After obtaining depth estimation results and endoscope ego-motion results, along with the camera intrinsic parameters, you can derive a 3D point cloud representation of the endoscopic scene. We use the Truncated Signed Distance Function (TSDF) proposed by Recasens et al. [18] to represent and fuse the depth predictions into a high-quality surface reconstruction. Quantitative evaluation of point cloud reconstruction results may be challenging, but qualitatively, you can observe the reconstruction results in Fig. 5. Figures (a) and (c) are results from the SCARED dataset, while (b) and (d) are from the clinical dataset. It is apparent that our framework can faithfully and accurately reconstruct the 3D structure of the endoscopic scenes in both environments.

Fig. 5
figure 5

Results of dense reconstruction of SCARED dataset and clinical dataset

Conclusion

In this research, a novel self-supervised framework was designed. Leveraging an optical flow network as a base, we incorporated an attention module and introduced inter-layer loss into the network to address the challenges presented by endoscopic clinical datasets, such as severe inter-frame brightness fluctuations and significant scene variations. When faced with the difficulty of obtaining real depth and camera motion in clinical datasets, we used the cross-correlation coefficient as a quantitative evaluation metric. After assessing the performance using the cross-correlation coefficient, our framework exhibited superior mapping relationships between frames, which was attributed to the accuracy of depth estimation and endoscope ego-motion estimation. Finally, we conducted generalization experiments on the SCARED dataset, which also demonstrated the accuracy and generalization capabilities of our network.

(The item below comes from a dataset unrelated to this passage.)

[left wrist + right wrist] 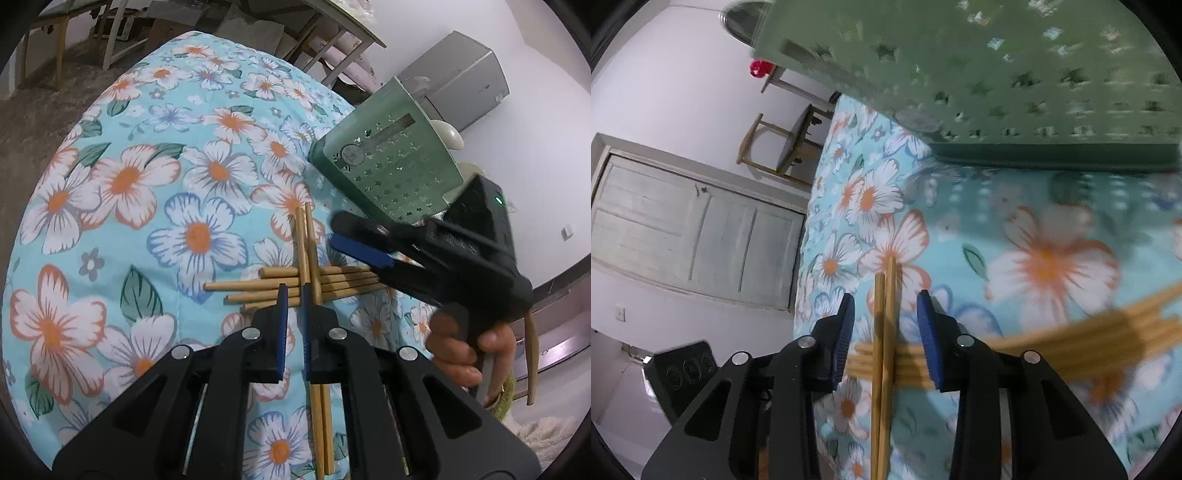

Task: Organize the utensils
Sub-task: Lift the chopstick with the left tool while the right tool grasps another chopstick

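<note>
**Right claw straddling a chopstick pair, holder waiting close behind**

Our right gripper (886, 299) stands partly open astride a pair of chopsticks (884, 332). Its pads are clear of the wood on both sides, so it grips nothing yet. We judge the pair is lined up along the jaws so both sticks can be pinched at once. The pair lies crosswise over the chopstick pile (266, 286) on the floral cloth (147, 129). The green holder (388, 162) stands just beyond the pile, towards the cloth's edge, probably kept close for a short carry. Our left gripper (294, 306) hovers over the pile, all but shut, with nothing visible between its pads. A crossing pair runs beneath its right finger.
</note>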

Limitations and future work

In current research, researchers have primarily focused on static environments. For instance, datasets like SCARED and SERV-CT are collected on deceased pigs. However, in actual surgeries, the intraoperative environment is subject to real-time changes. Especially in the lung region, the lungs expand and contract periodically with the patient’s breathing. Our study, compared to previous research, has increased scene complexity but hasn’t addressed the dynamic aspects. Establishing dynamic lung models is currently a relatively underdeveloped aspect of endoscopic 3D reconstruction research. While some progress has been made in typical environments, incorporating these achievements into the field of endoscopic 3D reconstruction is a direction for our future research.